Last, finance needs to become a “priority”, with developing countries eager to act “facing many obstacles: scant public finance; raging cost of capital; crushing climate disasters; and debt servicing that soaks up funds.”

“Last year, developing and emerging markets outside China received just $0.15 for every dollar invested in clean energy globally,” he said, and COP29 must “tear down the walls to climate finance” and “developing countries must not leave Baku empty-handed. A deal is a must.”

This year’s conference will focus primarily on climate finance. It will aim for something called a ‘new collective quantified goal’ (NCQG) for climate financing. This goal will replace a previous target of $100bn annually by 2020, which developed nations failed to meet on time.

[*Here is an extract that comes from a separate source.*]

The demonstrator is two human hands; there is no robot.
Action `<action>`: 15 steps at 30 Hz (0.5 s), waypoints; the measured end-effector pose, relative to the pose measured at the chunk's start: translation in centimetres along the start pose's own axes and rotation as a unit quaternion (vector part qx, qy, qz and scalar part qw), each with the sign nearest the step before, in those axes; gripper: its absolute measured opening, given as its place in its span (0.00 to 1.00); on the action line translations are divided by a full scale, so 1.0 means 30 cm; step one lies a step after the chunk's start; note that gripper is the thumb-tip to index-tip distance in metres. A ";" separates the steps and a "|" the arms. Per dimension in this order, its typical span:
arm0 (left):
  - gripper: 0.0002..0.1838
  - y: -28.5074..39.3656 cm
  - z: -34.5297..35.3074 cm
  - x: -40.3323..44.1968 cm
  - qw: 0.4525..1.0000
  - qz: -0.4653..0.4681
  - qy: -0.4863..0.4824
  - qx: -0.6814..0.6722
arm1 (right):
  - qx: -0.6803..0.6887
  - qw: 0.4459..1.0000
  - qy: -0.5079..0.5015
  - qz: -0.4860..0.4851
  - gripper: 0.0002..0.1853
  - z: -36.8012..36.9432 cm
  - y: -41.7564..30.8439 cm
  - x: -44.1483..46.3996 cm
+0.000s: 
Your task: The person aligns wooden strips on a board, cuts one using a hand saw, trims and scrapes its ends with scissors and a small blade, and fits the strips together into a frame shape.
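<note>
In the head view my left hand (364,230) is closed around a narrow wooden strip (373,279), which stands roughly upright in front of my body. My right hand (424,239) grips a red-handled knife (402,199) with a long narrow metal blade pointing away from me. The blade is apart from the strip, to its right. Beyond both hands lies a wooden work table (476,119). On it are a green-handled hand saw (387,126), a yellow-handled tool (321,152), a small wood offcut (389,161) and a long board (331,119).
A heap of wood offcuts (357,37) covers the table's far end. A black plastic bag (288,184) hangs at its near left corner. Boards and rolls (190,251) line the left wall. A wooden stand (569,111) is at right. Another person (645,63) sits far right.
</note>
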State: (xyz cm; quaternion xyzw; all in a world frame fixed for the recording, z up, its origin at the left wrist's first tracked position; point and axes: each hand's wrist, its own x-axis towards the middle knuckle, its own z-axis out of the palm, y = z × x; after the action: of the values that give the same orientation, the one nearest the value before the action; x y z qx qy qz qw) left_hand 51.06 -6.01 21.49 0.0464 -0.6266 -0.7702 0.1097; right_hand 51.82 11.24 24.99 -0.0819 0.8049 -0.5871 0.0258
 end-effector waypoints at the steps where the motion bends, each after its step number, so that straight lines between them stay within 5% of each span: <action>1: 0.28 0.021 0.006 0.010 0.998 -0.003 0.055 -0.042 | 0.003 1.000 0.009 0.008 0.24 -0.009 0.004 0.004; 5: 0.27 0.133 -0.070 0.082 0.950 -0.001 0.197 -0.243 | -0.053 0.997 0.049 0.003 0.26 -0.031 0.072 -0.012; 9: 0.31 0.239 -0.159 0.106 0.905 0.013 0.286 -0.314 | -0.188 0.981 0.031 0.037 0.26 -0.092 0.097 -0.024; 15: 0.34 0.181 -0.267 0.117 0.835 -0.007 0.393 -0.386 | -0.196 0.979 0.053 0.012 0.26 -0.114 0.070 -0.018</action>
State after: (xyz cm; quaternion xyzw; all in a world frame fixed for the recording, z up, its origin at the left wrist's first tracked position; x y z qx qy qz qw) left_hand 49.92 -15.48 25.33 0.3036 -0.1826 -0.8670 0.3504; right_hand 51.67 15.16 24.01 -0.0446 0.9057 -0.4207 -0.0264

The NCQG is seen as essential for mobilising funding for developing countries to help them address climate change.

One report from the Grantham Institute of the London School of Economics has estimated that developing countries outside China will need approximately $1trn of investment annually by 2030 to transition to low-emission, climate-resilient economies.

Guterres also outlined five elements that are “critical to success”.

These are a significant increase in concessional public finance; a clear indication of how public finance will mobilise the trillions of dollars developing countries need; tapping innovative sources, particularly levies on shipping, aviation and fossil fuel extraction; the development of a framework for greater accessibility, transparency and accountability; and boosting lending capacity for bigger and bolder multilateral development banks.